## ACTIVITY
Needed from the data below: every line from the one with "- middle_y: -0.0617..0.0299" up to and including the one with "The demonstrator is", repeated exactly and with nothing else.
- Opening Delimiter -
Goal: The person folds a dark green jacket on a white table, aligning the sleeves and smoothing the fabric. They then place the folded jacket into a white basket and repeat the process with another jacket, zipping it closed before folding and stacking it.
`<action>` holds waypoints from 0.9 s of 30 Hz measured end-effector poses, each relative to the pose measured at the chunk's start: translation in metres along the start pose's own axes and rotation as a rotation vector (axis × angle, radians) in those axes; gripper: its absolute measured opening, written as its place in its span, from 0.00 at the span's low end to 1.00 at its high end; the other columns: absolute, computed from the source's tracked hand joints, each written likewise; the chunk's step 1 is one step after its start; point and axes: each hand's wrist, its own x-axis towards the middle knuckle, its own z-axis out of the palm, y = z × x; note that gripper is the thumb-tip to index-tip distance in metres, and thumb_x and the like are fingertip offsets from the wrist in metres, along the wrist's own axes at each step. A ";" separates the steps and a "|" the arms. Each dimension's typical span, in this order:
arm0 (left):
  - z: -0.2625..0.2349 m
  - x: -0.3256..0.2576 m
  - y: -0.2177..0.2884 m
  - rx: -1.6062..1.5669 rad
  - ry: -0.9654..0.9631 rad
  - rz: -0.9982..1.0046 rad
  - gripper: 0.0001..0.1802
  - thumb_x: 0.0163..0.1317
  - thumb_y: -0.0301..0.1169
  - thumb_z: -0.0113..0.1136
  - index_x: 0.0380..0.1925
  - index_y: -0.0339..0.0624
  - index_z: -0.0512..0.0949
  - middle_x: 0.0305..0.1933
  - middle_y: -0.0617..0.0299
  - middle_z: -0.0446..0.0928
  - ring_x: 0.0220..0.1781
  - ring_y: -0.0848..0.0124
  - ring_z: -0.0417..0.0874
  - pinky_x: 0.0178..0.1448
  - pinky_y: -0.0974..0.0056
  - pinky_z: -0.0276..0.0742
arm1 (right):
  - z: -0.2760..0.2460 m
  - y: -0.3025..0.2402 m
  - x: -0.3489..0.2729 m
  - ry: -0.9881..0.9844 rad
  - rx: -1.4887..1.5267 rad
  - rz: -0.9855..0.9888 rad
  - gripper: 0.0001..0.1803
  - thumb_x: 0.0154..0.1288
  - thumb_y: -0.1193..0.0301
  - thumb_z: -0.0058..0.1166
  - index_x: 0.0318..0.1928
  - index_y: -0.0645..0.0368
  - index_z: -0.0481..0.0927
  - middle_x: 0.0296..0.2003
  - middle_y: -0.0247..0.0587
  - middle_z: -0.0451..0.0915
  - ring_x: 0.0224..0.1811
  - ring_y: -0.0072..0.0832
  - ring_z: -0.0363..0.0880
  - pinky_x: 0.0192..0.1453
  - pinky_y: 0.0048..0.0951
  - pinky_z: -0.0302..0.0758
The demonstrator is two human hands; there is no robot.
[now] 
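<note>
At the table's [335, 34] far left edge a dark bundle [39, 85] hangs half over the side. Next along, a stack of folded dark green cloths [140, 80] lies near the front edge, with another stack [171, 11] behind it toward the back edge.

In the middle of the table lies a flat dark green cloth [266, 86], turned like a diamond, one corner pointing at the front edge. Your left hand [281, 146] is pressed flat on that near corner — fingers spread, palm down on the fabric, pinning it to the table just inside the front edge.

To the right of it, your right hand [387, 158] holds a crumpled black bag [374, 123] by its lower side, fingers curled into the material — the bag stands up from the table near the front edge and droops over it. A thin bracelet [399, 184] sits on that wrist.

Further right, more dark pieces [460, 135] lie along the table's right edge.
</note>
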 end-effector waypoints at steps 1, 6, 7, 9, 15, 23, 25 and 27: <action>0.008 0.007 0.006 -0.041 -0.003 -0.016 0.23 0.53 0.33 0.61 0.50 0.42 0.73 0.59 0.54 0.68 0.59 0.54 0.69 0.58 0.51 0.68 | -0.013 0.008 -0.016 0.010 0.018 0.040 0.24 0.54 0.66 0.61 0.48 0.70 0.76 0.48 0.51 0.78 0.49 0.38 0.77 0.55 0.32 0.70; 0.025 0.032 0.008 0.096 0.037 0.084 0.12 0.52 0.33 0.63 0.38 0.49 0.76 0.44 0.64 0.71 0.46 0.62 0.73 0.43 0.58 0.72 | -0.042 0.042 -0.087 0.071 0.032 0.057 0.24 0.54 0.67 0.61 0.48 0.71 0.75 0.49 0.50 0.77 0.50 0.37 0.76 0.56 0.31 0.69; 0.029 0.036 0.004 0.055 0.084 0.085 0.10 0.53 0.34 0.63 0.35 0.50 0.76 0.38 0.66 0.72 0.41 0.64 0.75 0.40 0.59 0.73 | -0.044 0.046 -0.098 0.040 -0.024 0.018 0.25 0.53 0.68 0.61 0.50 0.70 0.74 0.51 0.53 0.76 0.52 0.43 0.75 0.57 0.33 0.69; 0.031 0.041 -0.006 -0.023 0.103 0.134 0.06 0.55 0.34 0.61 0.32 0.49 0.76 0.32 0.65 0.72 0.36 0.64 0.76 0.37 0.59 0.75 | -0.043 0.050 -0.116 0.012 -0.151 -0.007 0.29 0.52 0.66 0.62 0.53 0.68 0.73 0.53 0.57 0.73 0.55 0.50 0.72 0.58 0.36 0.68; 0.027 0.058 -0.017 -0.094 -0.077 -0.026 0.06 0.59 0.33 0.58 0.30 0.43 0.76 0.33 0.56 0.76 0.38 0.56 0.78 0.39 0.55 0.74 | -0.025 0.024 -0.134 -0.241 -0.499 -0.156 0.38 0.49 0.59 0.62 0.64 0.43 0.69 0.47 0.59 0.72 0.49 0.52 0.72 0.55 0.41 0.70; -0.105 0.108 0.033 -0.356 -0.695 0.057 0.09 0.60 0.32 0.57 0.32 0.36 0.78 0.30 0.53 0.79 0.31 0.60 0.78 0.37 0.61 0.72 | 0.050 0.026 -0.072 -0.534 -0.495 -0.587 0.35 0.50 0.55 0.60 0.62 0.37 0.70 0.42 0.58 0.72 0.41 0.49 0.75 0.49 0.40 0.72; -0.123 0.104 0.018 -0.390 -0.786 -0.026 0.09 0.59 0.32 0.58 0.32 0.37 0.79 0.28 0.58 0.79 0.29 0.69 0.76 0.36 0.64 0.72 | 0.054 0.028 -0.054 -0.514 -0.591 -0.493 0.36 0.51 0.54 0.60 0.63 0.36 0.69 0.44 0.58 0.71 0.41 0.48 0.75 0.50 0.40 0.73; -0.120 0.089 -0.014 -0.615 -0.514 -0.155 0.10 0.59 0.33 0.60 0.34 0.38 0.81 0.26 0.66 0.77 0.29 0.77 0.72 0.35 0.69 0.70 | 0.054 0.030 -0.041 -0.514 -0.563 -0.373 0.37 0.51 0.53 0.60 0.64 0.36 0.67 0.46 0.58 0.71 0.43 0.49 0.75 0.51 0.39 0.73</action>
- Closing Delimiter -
## WRITTEN SOLUTION
  - middle_y: -0.0617..0.0299
  - middle_z: -0.0446..0.0928
  - ring_x: 0.0220..0.1781
  - ring_y: -0.0848..0.0124
  - ring_z: -0.0417..0.0874
  - pinky_x: 0.0178..0.1448
  - pinky_y: -0.0974..0.0056
  - pinky_z: -0.0276..0.0742
arm1 (right):
  - z: -0.2760..0.2460 m
  - y: -0.3025..0.2402 m
  - x: -0.3489..0.2729 m
  - ry: -0.9881..0.9844 rad
  - rx: -1.4887..1.5267 rad
  - rz: -0.9855..0.9888 rad
  - gripper: 0.0001..0.1803
  - thumb_x: 0.0154..0.1288
  - thumb_y: -0.1193..0.0301
  - thumb_z: -0.0058..0.1166
  - index_x: 0.0318..0.1928
  - index_y: -0.0645..0.0368
  - index_z: -0.0481..0.0927
  - middle_x: 0.0296..0.2003
  - middle_y: -0.0247..0.0587
  - middle_z: -0.0451..0.0915
  - ring_x: 0.0224..0.1811
  - ring_y: -0.0072..0.0832
  - ring_z: -0.0363..0.0880
  - pinky_x: 0.0192..0.1453
  - pinky_y: 0.0048..0.0951
  - pinky_z: -0.0302..0.0758
The demonstrator is two human hands; there is no robot.

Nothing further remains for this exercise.